■ **Task instructions**
Repeat exactly, and only, the lines of the entries below from the one with "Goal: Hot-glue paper" through the one with "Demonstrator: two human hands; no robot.", both ends included.

■ **Supplied information**

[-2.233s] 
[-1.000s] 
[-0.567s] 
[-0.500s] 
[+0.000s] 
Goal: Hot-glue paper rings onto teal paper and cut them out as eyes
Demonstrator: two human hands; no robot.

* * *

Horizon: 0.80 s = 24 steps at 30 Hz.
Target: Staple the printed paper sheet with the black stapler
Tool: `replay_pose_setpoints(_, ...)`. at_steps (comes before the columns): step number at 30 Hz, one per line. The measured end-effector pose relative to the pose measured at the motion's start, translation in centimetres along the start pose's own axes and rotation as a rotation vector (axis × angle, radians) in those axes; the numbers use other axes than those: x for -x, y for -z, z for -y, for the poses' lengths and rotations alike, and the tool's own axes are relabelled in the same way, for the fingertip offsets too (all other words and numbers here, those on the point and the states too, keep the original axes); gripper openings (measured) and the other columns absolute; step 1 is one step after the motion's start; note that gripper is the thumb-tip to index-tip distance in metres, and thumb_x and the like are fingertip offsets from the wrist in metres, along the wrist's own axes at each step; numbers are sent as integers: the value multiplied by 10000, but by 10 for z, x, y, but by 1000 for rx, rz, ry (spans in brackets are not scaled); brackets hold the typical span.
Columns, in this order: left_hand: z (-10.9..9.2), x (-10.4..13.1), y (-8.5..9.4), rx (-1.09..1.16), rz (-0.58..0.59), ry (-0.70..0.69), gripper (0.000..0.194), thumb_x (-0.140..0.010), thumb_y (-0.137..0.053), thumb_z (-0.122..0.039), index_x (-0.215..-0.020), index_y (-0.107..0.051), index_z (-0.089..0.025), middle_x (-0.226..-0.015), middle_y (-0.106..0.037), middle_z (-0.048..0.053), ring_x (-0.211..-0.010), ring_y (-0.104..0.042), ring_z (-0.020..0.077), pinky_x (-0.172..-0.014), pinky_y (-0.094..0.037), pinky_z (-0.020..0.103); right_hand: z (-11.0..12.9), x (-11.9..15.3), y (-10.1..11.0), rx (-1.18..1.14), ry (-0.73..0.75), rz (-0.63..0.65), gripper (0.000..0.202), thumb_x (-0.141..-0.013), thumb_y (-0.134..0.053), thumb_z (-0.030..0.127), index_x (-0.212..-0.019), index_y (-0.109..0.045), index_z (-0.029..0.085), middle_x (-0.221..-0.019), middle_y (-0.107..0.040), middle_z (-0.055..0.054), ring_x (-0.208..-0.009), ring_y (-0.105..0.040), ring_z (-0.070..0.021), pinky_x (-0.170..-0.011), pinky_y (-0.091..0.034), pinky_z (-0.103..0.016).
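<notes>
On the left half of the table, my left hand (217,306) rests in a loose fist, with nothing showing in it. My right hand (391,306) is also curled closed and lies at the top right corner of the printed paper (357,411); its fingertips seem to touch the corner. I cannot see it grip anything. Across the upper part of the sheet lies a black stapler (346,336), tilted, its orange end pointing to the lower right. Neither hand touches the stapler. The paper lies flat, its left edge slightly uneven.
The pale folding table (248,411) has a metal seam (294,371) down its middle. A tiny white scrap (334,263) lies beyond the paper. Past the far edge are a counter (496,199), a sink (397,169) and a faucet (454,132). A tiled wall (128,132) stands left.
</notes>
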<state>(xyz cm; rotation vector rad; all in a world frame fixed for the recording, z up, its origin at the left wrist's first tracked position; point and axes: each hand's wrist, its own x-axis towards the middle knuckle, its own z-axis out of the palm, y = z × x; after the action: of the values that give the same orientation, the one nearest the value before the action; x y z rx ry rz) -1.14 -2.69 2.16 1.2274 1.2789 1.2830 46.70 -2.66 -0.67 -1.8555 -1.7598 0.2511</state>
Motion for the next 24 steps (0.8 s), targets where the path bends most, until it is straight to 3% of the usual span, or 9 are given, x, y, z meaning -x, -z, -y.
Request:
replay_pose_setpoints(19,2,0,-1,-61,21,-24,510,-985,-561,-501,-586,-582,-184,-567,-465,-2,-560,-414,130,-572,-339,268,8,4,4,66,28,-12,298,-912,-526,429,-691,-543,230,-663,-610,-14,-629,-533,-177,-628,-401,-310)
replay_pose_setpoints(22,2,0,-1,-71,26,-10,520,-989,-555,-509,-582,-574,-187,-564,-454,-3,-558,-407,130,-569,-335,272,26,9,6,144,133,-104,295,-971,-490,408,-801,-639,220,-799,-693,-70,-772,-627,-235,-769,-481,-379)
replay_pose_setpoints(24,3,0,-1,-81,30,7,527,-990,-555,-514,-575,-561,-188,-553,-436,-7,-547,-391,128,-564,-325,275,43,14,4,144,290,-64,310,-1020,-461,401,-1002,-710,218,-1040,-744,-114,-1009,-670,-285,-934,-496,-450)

■ **Expected answer**
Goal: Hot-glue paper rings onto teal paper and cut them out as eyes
Demonstrator: two human hands; no robot.

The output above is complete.